(TASK TO CARRY OUT):
Take each line of the material that includes "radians" and copy it.

(SUPPLIED INFORMATION):
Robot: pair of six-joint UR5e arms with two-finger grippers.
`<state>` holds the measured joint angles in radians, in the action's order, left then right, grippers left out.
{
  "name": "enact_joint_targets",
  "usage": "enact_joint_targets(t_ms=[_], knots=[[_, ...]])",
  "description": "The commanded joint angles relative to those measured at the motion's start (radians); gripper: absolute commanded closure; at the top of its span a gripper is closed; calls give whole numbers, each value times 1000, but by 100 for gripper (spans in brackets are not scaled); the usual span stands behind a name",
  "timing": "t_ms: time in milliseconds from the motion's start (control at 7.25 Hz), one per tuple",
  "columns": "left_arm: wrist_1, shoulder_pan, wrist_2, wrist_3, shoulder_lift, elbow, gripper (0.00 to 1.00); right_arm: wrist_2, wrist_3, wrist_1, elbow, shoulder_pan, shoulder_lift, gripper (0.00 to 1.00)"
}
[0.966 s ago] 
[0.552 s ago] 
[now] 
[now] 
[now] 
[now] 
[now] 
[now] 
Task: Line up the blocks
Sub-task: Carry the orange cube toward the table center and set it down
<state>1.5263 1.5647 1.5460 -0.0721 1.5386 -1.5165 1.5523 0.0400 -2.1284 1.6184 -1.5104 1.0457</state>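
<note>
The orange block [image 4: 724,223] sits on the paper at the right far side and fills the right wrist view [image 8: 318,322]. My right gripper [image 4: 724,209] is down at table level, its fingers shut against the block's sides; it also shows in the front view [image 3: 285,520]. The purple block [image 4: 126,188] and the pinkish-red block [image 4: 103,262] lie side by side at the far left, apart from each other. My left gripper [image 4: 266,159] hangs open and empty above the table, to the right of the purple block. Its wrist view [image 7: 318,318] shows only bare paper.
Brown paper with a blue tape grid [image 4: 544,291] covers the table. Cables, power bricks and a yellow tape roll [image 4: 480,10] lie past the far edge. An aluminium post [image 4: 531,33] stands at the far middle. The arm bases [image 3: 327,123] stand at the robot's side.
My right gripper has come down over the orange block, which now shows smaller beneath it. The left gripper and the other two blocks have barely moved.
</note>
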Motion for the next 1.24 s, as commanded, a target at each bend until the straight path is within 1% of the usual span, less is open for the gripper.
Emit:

(OUTPUT):
`<state>` holds the measured joint angles in radians, in the action's order, left then right, grippers left out.
  "description": "The commanded joint angles relative to those measured at the motion's start (radians); gripper: absolute commanded closure; at the top of its span a gripper is closed; calls give whole numbers, each value times 1000, but by 100 for gripper (spans in brackets are not scaled); the usual span stands behind a name",

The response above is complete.